Terkait mahar politik yang dipungut dari sejumlah calon kepala daerah, Dadang menyerahkan kepada pihak berwajib, termasuk Badan Pengawas Pemilu (Bawaslu). Menurutnya, uang yang dipungut dari calon kepala daerah, jumlahnya pun bervariasi dari Rp 350 juta sampai dengan Rp 1.25 milyar. Adapun jumlahnya mencapai Rp 200 milyar.

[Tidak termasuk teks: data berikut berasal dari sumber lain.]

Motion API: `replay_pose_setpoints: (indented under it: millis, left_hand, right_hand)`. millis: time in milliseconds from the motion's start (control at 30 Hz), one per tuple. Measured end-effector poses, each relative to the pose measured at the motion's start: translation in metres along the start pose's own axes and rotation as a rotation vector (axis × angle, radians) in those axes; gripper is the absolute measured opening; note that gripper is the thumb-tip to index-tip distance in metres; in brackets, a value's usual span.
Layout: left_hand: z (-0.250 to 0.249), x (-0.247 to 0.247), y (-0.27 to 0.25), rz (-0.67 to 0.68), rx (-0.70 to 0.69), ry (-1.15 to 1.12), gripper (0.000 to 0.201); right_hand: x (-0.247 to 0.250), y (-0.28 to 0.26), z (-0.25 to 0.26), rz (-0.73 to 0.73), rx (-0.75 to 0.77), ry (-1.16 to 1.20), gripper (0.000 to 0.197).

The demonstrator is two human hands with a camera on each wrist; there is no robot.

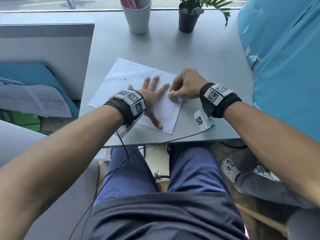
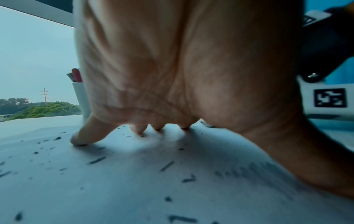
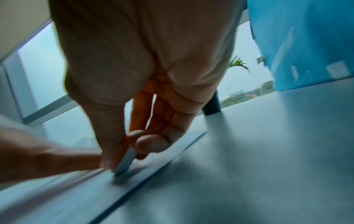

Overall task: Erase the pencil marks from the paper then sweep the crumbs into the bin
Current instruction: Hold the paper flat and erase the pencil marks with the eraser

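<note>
A white sheet of paper (image 1: 124,78) lies askew on the grey desk (image 1: 199,54). Dark eraser crumbs (image 1: 123,79) are scattered over its far half; in the left wrist view the crumbs (image 2: 95,160) show close up beside faint pencil marks (image 2: 254,171). My left hand (image 1: 152,94) lies flat on the paper with fingers spread, pressing it down. My right hand (image 1: 183,85) pinches a small white eraser (image 3: 124,162) between thumb and fingers, its tip pressed against the paper near the right edge. That view is blurred. No bin is in view.
A white cup (image 1: 137,16) with pens and a dark potted plant (image 1: 188,19) stand at the desk's far edge by the window. Blue plastic-wrapped bulk (image 1: 285,58) crowds the right side. Cables (image 1: 155,143) hang over the desk's near edge. Another person's leg and shoe (image 1: 228,168) are lower right.
</note>
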State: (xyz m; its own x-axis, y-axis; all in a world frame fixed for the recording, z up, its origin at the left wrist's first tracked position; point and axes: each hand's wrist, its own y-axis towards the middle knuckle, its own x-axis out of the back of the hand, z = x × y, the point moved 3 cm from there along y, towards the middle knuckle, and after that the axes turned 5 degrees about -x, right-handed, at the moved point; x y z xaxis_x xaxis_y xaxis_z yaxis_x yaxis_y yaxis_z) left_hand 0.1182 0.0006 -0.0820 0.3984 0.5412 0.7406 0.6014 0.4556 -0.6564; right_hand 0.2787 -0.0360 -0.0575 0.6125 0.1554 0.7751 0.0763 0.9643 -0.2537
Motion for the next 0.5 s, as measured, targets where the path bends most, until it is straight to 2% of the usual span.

"Kasihan mereka, untuk nyalon juga harus bayar, ketua DPD nyalon harus bayar. Ya bervariasi. Minimal 1 kursi Rp 350 juta itu untuk bupati tapi bisa lebih. Gubernur Rp 1,3 miliar, Rp 1.25 milyar," jelas Dadang Rusdiana, saat ditemui di kantor DPP Partai Hanura, Jakarta Timur, Kamis (18/1).
Kemudian uang tersebut ke perusahaan pribadi OSO. Sebenarnya, DPP Partai Hanura bisa memaafkan terkait uang mahar tersebut, apabila dialokasikan untuk kebutuhan Pilkada. Misalnya untuk membayar saksi, serta keperluan lain secara transparan. "Ini yang jadi problem itu uang masuk dan kemudian disimpan di rekening perusahaan. Ini kan jadi masalah. Kami serahkan pihak yang berwajib," katanya.
Selanjutnya terkait kemunculan sejumlah SK ganda untuk Pilkada serentak di beberapa daerah, karena OSO dirasa tidak konsisten dalam membuat keputusan. Bahkan, kata Dadang, sering membuat dan membatalkan SK yang sudah ditandatangani oleh Sekjennya. Jadi apabila Sekjen menolak menandatangani SK, maka OSO meminta Wasekjen untuk menandatanganinya. Akibatnya ada dua SK yang berbeda dalam satu daerah.
"SK-nya diganti, maharnya tidak dikembalikan, ini kan udah mencoreng Partai Hanura. Misalnya di Purwakarta juga di Garut, Kabupaten Luwu, Tarakan, banyak daerah, jadi banyak SK ganda," ujar Dadang Rusdiana.